— EXERCISE DETAILS —
Only a number is wanted: how many lines of the entries include the string "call"?

— EXERCISE MATERIALS —
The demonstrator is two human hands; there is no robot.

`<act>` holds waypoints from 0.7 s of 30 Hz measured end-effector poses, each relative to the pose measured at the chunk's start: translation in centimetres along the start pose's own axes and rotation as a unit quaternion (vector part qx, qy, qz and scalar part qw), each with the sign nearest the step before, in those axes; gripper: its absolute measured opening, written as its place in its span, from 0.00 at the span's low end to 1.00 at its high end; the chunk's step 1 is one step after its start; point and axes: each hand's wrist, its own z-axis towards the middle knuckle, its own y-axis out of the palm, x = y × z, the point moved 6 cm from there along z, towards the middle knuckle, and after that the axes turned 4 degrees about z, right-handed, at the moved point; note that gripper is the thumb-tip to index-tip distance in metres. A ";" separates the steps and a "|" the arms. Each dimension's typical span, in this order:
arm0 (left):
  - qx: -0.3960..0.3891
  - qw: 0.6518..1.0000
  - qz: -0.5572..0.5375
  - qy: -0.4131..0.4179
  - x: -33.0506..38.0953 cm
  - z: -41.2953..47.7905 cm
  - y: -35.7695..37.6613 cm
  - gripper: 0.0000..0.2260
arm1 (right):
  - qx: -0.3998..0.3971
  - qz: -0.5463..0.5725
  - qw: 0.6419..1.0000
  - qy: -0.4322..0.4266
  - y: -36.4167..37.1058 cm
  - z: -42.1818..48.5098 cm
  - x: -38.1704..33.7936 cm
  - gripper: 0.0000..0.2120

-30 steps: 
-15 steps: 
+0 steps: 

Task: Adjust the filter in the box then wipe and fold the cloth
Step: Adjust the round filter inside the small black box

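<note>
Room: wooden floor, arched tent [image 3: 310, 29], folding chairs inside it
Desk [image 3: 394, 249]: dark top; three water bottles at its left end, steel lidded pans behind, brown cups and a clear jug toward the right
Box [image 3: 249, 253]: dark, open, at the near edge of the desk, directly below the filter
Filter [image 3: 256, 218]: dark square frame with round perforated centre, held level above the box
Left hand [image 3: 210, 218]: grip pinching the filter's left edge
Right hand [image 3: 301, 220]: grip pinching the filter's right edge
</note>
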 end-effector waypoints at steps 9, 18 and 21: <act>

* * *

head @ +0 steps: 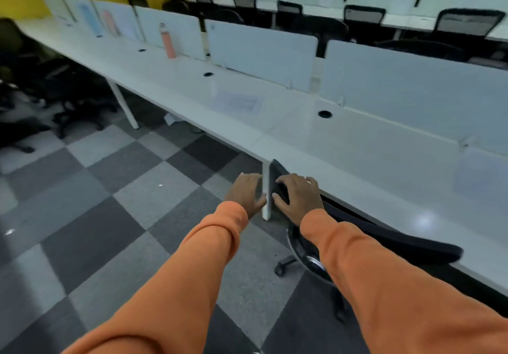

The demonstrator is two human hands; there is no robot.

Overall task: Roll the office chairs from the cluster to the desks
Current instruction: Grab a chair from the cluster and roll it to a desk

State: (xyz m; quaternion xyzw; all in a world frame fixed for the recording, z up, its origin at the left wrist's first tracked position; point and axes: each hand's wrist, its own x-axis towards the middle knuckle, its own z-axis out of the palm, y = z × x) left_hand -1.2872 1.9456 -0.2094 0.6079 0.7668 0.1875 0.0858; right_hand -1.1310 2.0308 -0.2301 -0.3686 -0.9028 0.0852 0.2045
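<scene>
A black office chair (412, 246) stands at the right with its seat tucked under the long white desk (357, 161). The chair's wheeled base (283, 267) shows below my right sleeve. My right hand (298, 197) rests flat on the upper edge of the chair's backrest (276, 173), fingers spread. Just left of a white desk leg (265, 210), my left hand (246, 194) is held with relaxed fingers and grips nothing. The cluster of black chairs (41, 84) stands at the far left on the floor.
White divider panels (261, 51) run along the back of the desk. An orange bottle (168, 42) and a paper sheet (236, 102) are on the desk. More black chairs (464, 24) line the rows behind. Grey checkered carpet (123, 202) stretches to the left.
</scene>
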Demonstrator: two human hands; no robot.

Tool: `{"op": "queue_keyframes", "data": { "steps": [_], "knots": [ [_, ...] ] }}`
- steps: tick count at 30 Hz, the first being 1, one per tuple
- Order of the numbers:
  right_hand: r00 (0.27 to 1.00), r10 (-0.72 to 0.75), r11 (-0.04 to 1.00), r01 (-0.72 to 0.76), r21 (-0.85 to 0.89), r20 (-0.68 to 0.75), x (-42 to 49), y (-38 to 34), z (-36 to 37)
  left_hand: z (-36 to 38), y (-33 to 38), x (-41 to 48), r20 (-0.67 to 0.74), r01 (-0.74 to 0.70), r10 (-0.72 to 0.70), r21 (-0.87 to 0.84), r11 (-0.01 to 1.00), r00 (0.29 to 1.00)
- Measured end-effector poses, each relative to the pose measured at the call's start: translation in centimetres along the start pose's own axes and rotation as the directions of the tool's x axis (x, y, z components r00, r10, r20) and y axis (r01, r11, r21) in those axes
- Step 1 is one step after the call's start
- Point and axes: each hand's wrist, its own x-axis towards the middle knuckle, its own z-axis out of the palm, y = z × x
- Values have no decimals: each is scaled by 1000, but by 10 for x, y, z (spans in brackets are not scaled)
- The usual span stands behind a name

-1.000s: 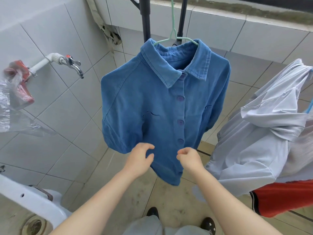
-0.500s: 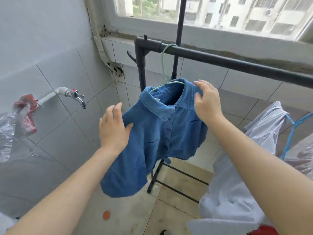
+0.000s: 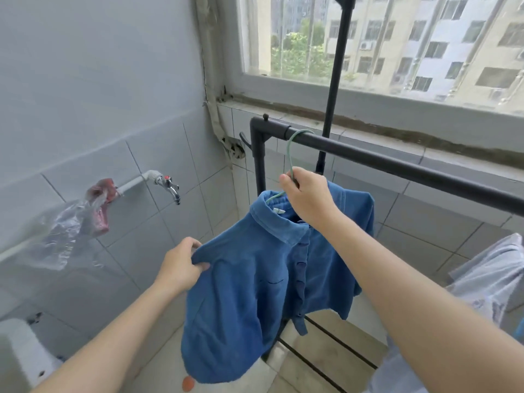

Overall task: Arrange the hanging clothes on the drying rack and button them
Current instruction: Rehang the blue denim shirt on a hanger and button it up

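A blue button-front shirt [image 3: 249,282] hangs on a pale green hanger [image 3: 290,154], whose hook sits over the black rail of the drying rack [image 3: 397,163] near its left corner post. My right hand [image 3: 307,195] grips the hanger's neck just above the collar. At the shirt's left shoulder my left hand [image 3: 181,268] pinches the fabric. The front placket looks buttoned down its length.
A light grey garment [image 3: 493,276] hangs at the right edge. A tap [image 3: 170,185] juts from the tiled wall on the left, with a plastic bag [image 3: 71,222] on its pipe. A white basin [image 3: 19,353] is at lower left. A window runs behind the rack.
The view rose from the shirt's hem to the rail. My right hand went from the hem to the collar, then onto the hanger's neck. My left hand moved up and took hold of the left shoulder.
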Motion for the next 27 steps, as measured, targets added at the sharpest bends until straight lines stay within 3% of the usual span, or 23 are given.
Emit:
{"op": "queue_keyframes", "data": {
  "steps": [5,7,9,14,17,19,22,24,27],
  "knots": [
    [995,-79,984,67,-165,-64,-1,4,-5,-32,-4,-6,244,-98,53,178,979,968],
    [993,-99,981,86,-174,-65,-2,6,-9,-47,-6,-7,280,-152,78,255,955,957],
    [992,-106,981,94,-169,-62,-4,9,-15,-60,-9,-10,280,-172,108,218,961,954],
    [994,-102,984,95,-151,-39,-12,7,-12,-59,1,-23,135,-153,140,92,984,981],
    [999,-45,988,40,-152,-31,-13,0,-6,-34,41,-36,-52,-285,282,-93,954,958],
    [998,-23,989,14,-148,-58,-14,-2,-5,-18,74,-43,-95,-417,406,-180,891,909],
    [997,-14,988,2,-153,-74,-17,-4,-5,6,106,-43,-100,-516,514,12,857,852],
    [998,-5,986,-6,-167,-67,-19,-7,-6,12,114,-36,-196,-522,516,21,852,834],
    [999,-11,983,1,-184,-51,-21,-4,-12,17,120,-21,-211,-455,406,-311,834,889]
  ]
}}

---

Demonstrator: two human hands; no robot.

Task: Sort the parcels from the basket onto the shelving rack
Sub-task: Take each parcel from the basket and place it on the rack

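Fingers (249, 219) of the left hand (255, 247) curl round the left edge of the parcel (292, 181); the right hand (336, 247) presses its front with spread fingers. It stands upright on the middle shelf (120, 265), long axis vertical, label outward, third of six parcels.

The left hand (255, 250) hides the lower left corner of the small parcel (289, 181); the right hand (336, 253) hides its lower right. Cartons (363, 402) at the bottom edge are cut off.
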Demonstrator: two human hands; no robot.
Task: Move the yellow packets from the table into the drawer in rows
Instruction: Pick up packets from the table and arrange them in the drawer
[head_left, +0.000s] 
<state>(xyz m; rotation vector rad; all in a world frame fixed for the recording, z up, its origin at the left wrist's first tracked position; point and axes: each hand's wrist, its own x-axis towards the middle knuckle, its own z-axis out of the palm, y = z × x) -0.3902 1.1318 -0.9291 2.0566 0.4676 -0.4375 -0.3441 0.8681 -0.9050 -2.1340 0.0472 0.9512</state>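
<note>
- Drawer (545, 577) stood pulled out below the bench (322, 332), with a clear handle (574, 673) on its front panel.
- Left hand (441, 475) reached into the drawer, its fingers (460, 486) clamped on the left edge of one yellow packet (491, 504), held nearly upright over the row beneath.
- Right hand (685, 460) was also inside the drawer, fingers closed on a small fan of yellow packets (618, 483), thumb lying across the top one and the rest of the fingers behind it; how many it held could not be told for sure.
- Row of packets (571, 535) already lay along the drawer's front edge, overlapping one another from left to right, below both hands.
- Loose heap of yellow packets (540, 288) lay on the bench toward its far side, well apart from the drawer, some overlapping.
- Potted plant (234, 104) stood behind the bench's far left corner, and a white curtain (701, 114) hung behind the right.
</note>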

— WRITTEN REPLY —
2